TASK BRIEF => Each line below that contains the word "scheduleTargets" must be copied.

SOURCE DATA =>
+++
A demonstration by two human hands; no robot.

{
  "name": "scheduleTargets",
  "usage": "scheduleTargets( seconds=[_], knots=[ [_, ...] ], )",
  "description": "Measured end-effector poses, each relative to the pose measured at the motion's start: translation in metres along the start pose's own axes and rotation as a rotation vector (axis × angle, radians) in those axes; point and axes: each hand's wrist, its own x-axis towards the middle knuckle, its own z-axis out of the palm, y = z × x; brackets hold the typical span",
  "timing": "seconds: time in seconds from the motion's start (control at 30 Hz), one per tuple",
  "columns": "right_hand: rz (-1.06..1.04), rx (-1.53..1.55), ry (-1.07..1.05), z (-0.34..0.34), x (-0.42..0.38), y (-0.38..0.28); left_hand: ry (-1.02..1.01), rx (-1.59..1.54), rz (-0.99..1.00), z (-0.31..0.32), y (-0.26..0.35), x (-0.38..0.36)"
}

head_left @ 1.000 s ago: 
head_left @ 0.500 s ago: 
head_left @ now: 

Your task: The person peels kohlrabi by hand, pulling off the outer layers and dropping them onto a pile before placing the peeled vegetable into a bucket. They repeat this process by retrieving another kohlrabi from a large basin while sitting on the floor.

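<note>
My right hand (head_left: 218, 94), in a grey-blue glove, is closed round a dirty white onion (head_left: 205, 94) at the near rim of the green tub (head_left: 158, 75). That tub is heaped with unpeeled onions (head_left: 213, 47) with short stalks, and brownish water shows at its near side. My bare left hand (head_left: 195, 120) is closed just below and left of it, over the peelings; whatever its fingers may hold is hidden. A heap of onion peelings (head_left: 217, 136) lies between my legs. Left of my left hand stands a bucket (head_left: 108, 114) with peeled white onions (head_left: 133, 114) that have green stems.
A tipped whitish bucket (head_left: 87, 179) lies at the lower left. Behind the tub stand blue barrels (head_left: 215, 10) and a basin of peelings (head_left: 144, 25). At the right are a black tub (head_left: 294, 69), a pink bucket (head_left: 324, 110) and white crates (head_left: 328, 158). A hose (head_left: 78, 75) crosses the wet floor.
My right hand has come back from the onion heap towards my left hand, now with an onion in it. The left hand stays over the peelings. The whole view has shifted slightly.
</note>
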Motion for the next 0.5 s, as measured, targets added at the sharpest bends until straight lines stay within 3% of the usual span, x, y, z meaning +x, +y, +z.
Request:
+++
EXERCISE RESPONSE =>
  "name": "scheduleTargets",
  "usage": "scheduleTargets( seconds=[_], knots=[ [_, ...] ], )",

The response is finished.